# [Goal of the exercise]
Every line below should be duplicated exactly.

# [Stored data]
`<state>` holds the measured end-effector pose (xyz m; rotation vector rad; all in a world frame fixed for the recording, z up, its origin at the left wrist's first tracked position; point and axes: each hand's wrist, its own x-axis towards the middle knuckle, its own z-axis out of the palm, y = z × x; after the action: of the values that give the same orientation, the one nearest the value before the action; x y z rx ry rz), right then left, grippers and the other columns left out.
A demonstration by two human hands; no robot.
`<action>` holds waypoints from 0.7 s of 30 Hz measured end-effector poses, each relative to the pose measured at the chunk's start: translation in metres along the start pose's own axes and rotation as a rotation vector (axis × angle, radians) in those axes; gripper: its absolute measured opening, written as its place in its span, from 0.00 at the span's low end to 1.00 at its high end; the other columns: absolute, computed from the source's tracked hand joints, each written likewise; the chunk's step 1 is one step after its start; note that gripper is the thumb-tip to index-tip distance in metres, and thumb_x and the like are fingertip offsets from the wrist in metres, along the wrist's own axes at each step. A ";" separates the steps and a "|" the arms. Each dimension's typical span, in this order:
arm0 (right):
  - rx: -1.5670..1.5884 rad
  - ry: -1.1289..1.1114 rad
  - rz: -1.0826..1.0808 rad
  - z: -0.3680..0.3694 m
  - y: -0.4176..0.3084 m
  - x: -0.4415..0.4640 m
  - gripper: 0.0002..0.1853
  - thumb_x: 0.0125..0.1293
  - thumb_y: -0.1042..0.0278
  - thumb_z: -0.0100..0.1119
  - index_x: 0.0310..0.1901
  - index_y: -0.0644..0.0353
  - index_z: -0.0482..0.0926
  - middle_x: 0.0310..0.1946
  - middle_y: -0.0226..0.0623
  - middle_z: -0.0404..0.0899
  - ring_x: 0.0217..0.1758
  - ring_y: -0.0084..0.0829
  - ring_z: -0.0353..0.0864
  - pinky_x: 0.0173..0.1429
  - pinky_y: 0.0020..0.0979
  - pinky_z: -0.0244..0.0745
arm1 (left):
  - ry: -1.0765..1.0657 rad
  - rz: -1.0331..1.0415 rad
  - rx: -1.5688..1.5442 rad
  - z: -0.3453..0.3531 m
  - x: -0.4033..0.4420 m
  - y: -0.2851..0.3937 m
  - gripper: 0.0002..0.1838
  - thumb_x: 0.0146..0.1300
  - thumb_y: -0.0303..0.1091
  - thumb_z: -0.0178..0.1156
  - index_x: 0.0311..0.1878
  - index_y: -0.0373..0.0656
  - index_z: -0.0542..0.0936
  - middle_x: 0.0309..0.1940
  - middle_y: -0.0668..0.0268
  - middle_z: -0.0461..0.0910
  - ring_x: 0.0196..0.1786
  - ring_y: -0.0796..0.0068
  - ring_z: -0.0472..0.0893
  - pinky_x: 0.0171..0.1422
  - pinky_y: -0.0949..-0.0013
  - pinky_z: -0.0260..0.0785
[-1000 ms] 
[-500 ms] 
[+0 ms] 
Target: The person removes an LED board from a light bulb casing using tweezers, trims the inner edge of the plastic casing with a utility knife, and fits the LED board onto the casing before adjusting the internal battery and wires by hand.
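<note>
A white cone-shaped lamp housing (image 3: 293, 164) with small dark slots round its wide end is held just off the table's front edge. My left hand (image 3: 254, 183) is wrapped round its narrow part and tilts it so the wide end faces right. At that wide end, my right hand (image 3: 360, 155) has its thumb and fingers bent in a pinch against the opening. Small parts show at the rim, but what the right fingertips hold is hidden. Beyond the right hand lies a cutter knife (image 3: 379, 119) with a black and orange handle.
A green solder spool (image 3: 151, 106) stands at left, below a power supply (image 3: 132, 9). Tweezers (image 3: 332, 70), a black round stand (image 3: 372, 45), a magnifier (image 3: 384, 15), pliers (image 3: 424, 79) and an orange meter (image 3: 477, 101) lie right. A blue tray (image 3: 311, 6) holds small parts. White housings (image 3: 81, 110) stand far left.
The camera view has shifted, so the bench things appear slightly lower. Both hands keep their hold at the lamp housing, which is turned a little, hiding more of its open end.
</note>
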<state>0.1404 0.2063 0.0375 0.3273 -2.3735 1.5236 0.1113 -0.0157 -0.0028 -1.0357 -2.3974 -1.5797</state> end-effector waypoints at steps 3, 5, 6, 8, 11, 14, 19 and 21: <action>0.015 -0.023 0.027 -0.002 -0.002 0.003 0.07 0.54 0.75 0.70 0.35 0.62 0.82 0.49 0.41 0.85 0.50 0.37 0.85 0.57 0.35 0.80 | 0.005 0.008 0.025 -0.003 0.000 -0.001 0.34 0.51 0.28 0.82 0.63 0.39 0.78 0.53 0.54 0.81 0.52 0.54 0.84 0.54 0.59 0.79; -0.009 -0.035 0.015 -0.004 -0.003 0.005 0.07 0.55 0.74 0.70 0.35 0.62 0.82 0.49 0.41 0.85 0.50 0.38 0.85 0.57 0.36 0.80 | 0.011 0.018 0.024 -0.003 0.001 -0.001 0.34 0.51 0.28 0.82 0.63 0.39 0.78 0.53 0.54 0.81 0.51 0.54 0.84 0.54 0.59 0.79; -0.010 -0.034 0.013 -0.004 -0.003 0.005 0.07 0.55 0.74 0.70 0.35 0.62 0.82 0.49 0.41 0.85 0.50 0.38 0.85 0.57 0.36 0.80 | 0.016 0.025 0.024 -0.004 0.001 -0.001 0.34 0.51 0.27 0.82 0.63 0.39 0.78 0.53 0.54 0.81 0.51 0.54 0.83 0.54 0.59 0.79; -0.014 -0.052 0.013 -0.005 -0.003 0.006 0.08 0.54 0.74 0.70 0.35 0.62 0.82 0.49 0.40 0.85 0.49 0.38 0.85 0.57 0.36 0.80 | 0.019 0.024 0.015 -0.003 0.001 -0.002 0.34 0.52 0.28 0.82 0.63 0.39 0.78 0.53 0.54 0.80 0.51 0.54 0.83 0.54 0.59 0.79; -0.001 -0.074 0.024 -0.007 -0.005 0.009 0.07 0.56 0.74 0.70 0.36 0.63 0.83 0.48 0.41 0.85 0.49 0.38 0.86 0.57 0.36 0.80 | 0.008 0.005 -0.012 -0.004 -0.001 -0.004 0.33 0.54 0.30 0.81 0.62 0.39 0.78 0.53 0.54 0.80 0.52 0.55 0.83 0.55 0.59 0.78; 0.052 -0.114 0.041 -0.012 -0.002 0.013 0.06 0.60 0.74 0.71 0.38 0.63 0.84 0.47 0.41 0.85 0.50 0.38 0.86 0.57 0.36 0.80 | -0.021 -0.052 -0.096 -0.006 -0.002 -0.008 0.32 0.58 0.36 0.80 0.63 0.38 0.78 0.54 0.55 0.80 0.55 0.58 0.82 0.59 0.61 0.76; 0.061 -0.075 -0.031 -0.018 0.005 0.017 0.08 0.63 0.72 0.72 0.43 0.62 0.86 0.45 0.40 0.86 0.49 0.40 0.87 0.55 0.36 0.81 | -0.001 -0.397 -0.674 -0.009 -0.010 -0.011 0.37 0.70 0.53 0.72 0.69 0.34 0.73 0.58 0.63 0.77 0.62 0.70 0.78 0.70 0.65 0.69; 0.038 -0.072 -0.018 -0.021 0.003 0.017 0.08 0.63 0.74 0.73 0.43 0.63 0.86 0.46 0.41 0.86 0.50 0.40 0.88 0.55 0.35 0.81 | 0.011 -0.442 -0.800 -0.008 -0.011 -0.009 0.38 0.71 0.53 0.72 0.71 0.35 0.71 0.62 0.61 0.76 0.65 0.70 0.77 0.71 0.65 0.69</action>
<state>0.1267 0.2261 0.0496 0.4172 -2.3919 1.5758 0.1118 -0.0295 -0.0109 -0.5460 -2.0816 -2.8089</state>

# [Solved exercise]
`<state>` holds the measured end-effector pose (xyz m; rotation vector rad; all in a world frame fixed for the recording, z up, its origin at the left wrist's first tracked position; point and axes: each hand's wrist, its own x-axis towards the middle knuckle, its own z-axis out of the palm, y = z × x; after the action: of the values that give the same orientation, the one nearest the value before the action; x y z rx ry rz), right then left, grippers and the other columns left out.
A demonstration by two human hands; no robot.
`<action>` holds waypoints from 0.7 s of 30 Hz measured end-effector poses, each relative to the pose measured at the chunk's start: translation in metres along the start pose's own axes and rotation as a rotation vector (axis × angle, radians) in those axes; gripper: its absolute measured opening, written as its place in its span, from 0.00 at the span's low end to 1.00 at its high end; the other columns: absolute, computed from the source's tracked hand joints, each written likewise; the chunk's step 1 is one step after its start; note that gripper is the thumb-tip to index-tip distance in metres, and thumb_x and the like are fingertip offsets from the wrist in metres, along the wrist's own axes at each step. A ";" separates the steps and a "|" the arms. Each dimension's typical span, in this order:
arm0 (right):
  - rx: -1.5670..1.5884 rad
  - ry: -1.1289..1.1114 rad
  - rz: -1.0826..1.0808 rad
  - z: -0.3680..0.3694 m
  - y: -0.4176..0.3084 m
  - x: -0.4415..0.4640 m
  - gripper: 0.0002..0.1853
  - thumb_x: 0.0125..0.1293
  - thumb_y: -0.1042..0.0278
  - thumb_z: -0.0100..0.1119
  - index_x: 0.0310..0.1901
  - index_y: -0.0644..0.0353
  - index_z: -0.0482..0.0926
  - middle_x: 0.0310..0.1946
  - middle_y: -0.0226..0.0623
  - middle_z: -0.0404..0.0899
  - ring_x: 0.0217..0.1758
  - ring_y: -0.0084..0.0829
  - ring_z: -0.0353..0.0864
  - pinky_x: 0.0173..0.1429
  - pinky_y: 0.0020..0.0979
  - pinky_z: -0.0244..0.0745
arm1 (left):
  - ry: -1.0765..1.0657 rad
  - rz: -1.0331..1.0415 rad
  - rx: -1.5688..1.5442 rad
  - z: -0.3453..0.3531 m
  - x: -0.4033..0.4420 m
  - y: -0.2851..0.3937 m
  - gripper: 0.0002..0.1838
  - thumb_x: 0.0146..0.1300
  - thumb_y: -0.0303..0.1091
  - thumb_z: -0.0178..0.1156
  - index_x: 0.0311..0.1878
  - index_y: -0.0373..0.0656
  - index_z: -0.0542..0.0936
  - middle_x: 0.0309..0.1940
  - middle_y: -0.0668..0.0268
  - middle_z: -0.0461..0.0910
  - ring_x: 0.0196..0.1786
  - ring_y: -0.0796..0.0068
  - ring_z: -0.0472..0.0893
  - pinky_x: 0.0171..0.1422
  - pinky_y: -0.0949..-0.0013
  - pinky_z: -0.0260..0.0785
[-1000 ms] 
[-500 ms] 
[+0 ms] 
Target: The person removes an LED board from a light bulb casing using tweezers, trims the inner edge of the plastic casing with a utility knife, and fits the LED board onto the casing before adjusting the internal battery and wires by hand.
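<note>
A white cone-shaped lamp housing (image 3: 293, 164) with small dark slots round its wide end is held just off the table's front edge. My left hand (image 3: 254, 183) is wrapped round its narrow part and tilts it so the wide end faces right. At that wide end, my right hand (image 3: 360, 155) has its thumb and fingers bent in a pinch against the opening. Small parts show at the rim, but what the right fingertips hold is hidden. Beyond the right hand lies a cutter knife (image 3: 379, 119) with a black and orange handle.
A green solder spool (image 3: 151, 106) stands at left, below a power supply (image 3: 132, 9). Tweezers (image 3: 332, 70), a black round stand (image 3: 372, 45), a magnifier (image 3: 384, 15), pliers (image 3: 424, 79) and an orange meter (image 3: 477, 101) lie right. A blue tray (image 3: 311, 6) holds small parts. White housings (image 3: 81, 110) stand far left.
The camera view has shifted, so the bench things appear slightly lower. Both hands keep their hold at the lamp housing, which is turned a little, hiding more of its open end.
</note>
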<state>0.1404 0.2063 0.0375 0.3273 -2.3735 1.5236 0.1113 -0.0157 -0.0028 -1.0357 -2.3974 -1.5797</state> end-effector waypoints at steps 3, 5, 6, 8, 11, 14, 19 and 21: <action>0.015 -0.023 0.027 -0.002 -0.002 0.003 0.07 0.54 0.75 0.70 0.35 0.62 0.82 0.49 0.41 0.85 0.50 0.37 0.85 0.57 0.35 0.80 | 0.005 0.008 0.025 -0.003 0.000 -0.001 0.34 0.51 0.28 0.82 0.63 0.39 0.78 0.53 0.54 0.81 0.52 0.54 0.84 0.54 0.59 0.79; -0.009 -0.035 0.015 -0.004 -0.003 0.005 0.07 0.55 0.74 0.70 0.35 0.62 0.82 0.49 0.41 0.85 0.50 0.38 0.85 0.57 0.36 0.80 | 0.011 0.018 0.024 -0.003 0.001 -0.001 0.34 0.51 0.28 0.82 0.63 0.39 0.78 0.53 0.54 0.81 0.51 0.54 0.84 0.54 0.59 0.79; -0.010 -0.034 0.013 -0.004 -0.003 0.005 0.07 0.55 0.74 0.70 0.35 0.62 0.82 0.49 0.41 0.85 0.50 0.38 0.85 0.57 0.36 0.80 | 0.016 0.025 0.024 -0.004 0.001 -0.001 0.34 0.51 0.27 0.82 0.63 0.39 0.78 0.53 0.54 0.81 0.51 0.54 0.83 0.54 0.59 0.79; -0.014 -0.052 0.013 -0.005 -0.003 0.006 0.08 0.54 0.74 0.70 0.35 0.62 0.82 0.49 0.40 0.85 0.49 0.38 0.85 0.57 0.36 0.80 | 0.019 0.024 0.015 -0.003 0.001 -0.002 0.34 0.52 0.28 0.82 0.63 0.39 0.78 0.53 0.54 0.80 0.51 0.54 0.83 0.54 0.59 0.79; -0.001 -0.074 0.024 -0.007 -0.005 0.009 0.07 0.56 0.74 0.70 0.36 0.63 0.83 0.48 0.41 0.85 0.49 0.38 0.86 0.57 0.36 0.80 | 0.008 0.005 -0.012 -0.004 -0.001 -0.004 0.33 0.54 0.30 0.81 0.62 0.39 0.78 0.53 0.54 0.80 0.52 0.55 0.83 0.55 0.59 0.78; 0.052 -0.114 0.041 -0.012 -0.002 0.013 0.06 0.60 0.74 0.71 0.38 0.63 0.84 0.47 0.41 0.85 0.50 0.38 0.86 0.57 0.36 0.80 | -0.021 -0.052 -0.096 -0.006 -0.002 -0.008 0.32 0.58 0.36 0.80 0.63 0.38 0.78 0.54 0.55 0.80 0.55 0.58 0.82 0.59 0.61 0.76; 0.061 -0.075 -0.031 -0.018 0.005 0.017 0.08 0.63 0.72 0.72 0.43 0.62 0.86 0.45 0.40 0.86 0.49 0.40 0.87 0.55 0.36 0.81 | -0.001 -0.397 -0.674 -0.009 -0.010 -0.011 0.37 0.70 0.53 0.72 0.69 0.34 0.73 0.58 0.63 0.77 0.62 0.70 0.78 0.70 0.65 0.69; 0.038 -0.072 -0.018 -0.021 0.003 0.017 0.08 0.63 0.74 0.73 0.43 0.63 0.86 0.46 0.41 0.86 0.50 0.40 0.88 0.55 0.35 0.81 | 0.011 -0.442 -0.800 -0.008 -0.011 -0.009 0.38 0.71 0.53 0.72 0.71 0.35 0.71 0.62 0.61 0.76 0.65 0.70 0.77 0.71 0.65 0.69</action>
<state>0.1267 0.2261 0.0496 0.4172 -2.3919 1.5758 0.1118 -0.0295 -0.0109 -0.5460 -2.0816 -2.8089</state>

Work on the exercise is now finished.